Sunday, March 15, 1998
Oil royalty collections costing untold millions
By Jim Polk
The United States has an opportunity to fix a broken system that is costing taxpayers millions of dollars and causing a morass of litigation.
The system at issue deals with the collection of royalties paid to the federal government by oil companies that drill oil on federal land.
Currently, royalties are paid to the government based on a calculation of its value. A complex and confusing system is required today to calculate those royalty payments. To do this, the U.S. Department of Interior's Minerals Management Service must maintain an army of federal bureaucrats.
But all this government waste is unnecessary. Instead of trying to track billions of oil molecules and the price they receive in the marketplace, the MMS could receive oil as payment. This is known as taking royalty payment "in-kind."
Even that agency's own consultants have said, "The only way to be absolutely certain that a fair market value is received for royalty oil is to take the oil in-kind for sale by the agency."
Not only would the government be sure it was receiving what it's due, it would also mean smaller and more efficient government.
A royalty in-kind program was first proposed as part of the Clinton administration's "reinventing government" proposal. That proposal targeted "big government" programs that could better serve the taxpayers by being streamlined and privatized.
Cynthia Quarterman, the Minerals Management Service's director, has publicly stated that the adoption of a royalty in-kind program could be "workable, revenue positive and administratively more efficient for all parties."
It costs the MMS about $60 million annually to administer its royalty collection program. Model programs based on royalty in-kind systems in Texas and Alberta, Canada, have demonstrated major cost savings for those governments.

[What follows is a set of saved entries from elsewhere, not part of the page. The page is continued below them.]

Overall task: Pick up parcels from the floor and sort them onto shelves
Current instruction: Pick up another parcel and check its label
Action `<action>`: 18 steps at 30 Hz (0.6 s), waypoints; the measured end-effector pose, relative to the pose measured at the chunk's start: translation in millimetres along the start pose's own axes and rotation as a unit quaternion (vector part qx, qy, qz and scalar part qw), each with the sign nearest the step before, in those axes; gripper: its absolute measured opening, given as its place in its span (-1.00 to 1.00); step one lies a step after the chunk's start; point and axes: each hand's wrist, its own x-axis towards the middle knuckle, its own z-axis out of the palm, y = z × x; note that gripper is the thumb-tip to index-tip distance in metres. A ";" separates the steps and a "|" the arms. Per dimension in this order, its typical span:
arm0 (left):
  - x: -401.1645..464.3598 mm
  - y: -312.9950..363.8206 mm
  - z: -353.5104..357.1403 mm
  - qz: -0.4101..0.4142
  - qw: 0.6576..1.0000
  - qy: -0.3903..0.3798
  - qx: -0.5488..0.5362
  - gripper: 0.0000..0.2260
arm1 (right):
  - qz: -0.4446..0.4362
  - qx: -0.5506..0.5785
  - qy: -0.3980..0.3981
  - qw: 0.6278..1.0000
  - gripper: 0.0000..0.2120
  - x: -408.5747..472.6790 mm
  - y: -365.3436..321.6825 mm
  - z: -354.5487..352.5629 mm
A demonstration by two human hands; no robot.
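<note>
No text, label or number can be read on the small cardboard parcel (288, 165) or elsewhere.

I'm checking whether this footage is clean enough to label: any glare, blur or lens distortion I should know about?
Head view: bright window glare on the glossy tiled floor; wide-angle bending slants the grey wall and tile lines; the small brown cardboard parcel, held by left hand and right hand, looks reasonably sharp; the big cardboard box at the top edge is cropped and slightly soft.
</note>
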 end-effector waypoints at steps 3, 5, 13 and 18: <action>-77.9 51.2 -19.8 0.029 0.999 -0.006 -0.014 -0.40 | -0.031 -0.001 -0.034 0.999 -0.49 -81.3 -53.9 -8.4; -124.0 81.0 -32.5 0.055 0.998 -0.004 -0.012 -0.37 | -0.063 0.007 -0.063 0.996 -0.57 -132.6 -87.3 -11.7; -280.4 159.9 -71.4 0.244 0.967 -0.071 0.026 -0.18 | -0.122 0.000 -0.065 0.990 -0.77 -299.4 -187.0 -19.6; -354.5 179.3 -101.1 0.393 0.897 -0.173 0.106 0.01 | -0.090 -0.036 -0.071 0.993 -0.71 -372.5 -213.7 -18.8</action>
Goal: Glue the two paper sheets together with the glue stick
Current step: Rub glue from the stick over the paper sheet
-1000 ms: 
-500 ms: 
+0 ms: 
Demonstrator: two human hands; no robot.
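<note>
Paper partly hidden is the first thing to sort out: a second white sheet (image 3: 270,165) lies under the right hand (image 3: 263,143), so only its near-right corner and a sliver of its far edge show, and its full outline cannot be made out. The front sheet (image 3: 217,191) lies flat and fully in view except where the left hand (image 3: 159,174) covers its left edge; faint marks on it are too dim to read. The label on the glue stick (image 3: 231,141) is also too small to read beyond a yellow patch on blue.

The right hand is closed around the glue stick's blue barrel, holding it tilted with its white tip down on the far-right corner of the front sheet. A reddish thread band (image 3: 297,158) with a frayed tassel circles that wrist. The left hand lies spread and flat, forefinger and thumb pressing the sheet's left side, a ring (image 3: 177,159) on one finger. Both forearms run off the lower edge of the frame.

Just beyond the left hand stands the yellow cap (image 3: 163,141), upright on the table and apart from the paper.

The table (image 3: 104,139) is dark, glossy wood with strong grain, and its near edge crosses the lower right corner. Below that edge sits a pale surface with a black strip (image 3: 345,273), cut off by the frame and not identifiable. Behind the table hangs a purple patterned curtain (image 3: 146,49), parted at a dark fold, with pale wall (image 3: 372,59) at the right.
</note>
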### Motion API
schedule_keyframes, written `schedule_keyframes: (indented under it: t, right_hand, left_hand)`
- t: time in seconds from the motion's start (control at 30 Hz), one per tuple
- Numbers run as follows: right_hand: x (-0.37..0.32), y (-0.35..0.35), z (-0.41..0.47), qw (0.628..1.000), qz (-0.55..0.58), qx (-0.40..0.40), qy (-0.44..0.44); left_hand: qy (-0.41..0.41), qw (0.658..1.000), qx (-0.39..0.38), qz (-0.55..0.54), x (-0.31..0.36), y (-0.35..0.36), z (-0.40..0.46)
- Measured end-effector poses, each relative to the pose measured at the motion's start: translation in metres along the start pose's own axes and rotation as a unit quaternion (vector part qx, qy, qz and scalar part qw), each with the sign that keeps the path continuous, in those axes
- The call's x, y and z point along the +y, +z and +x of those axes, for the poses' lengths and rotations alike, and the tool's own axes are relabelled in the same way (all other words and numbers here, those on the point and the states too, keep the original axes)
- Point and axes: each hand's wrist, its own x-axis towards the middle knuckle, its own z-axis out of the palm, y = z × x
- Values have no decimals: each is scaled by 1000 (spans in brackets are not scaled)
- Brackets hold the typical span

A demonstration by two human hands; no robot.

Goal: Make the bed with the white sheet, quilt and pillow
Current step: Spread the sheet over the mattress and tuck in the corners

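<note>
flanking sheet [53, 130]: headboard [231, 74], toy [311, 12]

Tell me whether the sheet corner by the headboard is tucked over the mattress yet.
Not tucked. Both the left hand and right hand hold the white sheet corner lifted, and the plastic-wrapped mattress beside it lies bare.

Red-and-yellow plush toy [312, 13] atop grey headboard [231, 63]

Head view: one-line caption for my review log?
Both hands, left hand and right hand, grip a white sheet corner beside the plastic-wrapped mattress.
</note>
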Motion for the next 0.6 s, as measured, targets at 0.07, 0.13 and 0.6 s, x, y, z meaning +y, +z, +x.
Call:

It takes several hundred employees to oversee the MMS royalty program, compared with the 33 employees necessary to administer Alberta's royalty in-kind program. Alberta's program doesn't need hundreds of accountants and auditors to calculate complex formulas to make sure its government receives its fair share.
Interior Secretary Bruce Babbitt has always had the right to collect royalty in-kind, but the department continues to hesitate.
Why? It would mean a major reduction in the size of the Interior Department.
Broad, sweeping reform to make government less costly, cumbersome and frustrating doesn't come easily to those government agencies that have reigned over their domains for decades.
Abilene oilman Jim Polk is a member of the Independent Petroleum Association of America.